Untuk kesekian kalinya Jisung menghela napas karena gugup.

Dipandanginya lagi selembar amplop yang ada di genggaman. Di ujung kanan amplop, logo dari sebuah agensi ternama Korea Selatan dengan tiga huruf besar berwarna biru terlihat memberikan harapan besar bagi seorang Han Jisung kala itu.

Bahkan ketika wali kelasnya menyerahkan langsung amplop tersebut, Jisung hampir menangis karena tidak mempercayainya. Tiga bulan yang lalu, begitu mendengar bahwa salah satu agensi terbesar di Korea mengadakan audisi global, Jisung langsung mengirimkan video rap sederhananya. Padahal Jisung pikir video yang direkam dengan kamera ponsel dan berlatar studio sekolah itu tidak akan membuatnya lolos audisi.

Apalagi selama tiga bulan lamanya Jisung tak mendengar kabar apapun tentang audisi global itu. Jisung bahkan hampir melupakan audisi tersebut. Tapi siang tadi saat jam istirahat makan siang, Jisung mendapatkan jawabannya. Dia diterima berkat kemampuan dan kerja kerasnya selama ini. Rap sederhana Jisung ternyata memikat hati para juri.

Jisung bersyukur mengetahui bahwa dia semakin dekat akan mimpinya. Meski separuh hatinya masih ragu.

Melepaskan pandangan dari amplop di genggaman, Jisung beralih pada sosok wanita berusia tiga puluh tahunan yang duduk di kursi panjang ruang tengah. Wanita yang Jisung panggil dengan sebutan Eomma itu tampak sibuk dengan buku serta kalkulator di pangkuannya.

Dari tempatnya berdiri, Jisung dapat melihat wajah serius wanita itu. Beberapa kali juga Jisung dapat melihat wanita itu memijat pelipisnya sembari menghela napas sebelum mengulang kembali hitungannya dari awal. Jisung tahu betul buku itu dan apa saja yang sedang ibunya hitung, itulah sebabnya sedaritadi Jisung hanya diam di tempat sembari menunggu waktu yang tepat.

Dan ketika sang ibu melepaskan raut wajah seriusnya bersamaan dengan lepasnya kacamata yang sejak awal bertengger di tulang hidung, Jisung baru bergerak untuk mendekatinya. Jisung menyembunyikan amplop putih yang amat berharga itu di balik tubuhnya kemudian mendudukkan diri tepat di samping sang ibunda.

"Oh, Jisung? Kenapa kau disini? Kau tidak belajar, hmm?"

Jisung tak langsung menjawab. Dia terlebih dahulu memperhatikan raut wajah lelah serta buku yang masih ada di pangkuan sang ibu. Buku itu dipenuhi coretan angka yang sudah Jisung hapal luar kepala. Hanya saja entah kenapa hasil dari hitungan itu selalu berbeda tiap bulannya.

Dan semakin kecil hasilnya, semakin wajah sang ibu terlihat lelah bersamaan dengan kantung mata yang bertambah besar.

"Aku sudah belajar kok." Jawab Jisung pada akhirnya.

"Kalau begitu kenapa tidak langsung tidur? Ini sudah larut, Jisung-ie, besokkan kau masih harus pergi ke sekolah."

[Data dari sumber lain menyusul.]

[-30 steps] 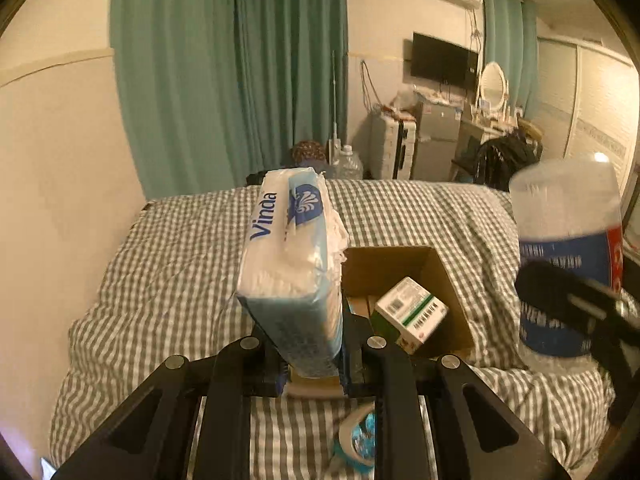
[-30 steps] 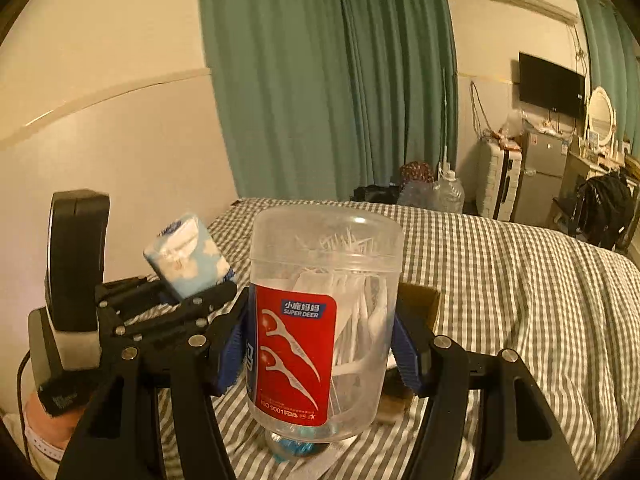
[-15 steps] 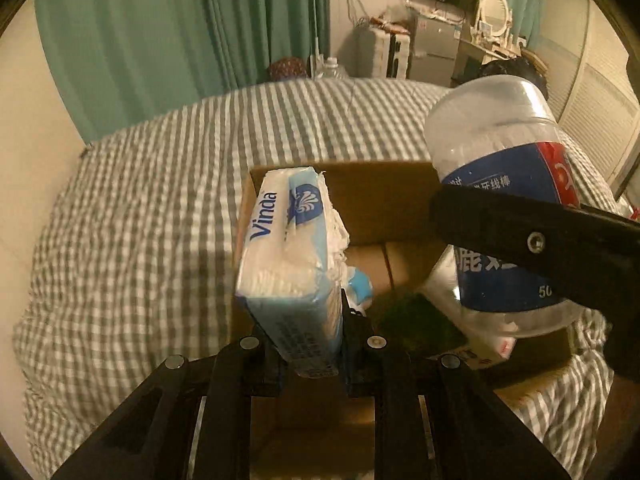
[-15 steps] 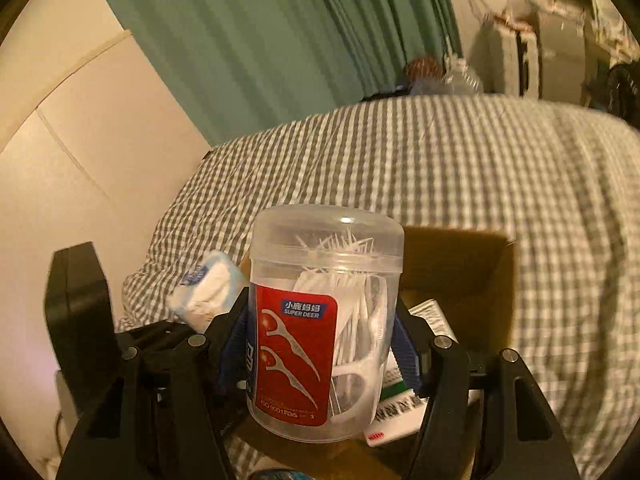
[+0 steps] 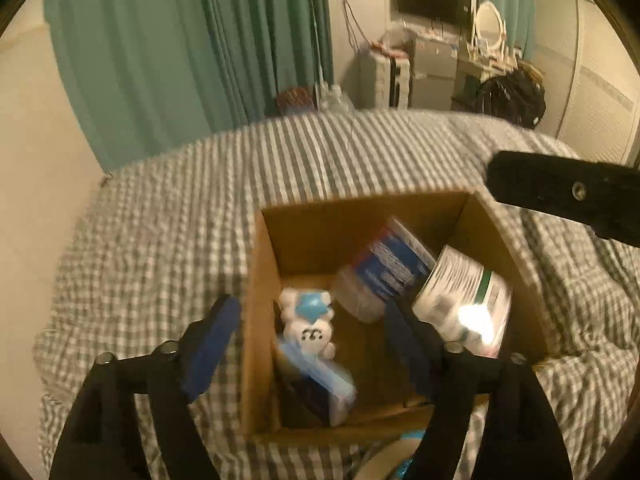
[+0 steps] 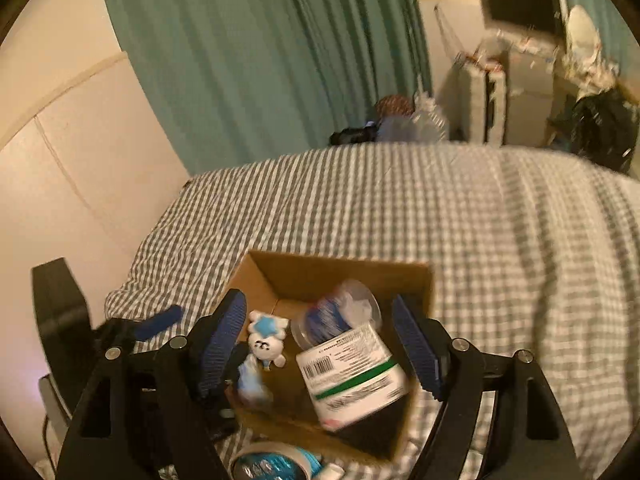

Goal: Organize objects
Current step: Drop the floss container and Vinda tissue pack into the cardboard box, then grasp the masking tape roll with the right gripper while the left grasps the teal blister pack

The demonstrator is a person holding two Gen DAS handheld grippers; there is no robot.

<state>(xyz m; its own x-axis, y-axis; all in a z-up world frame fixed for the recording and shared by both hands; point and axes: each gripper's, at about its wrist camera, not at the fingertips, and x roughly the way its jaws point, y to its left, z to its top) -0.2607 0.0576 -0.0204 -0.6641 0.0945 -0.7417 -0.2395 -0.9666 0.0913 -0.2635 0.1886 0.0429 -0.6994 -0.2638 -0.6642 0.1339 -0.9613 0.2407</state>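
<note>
An open cardboard box sits on the gingham bedcover. Inside it, a blue-and-white tissue pack stands on edge against the left wall, with a small white plush toy with a blue star just behind it. A clear floss-pick jar lies tilted on its side, beside a white carton with a green stripe leaning at the right.
</note>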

"Eomma sendiri kenapa tidak tidur?" Jisung menutup buku yang ada di pangkuan sang ibu kemudian melemparnya keatas meja bersama dengan kalkulatornya. "Bukankah aku sudah sering mengatakan untuk tidak menghitung itu terus? Nanti Eomma bisa sakit karena terlalu memikirkannya."

Wanita tercantik dalam hidup Jisung itu menunjukkan senyum manisnya. Beliau menatap putra kesayangannya dengan penuh bangga sebelum menggusak surai hitam Jisung dengan lembut, "Eomma baik-baik saja kok. Lagipula Eomma menghitungnya agar semua kebutuhanmu tercukupi, Jisung-ie."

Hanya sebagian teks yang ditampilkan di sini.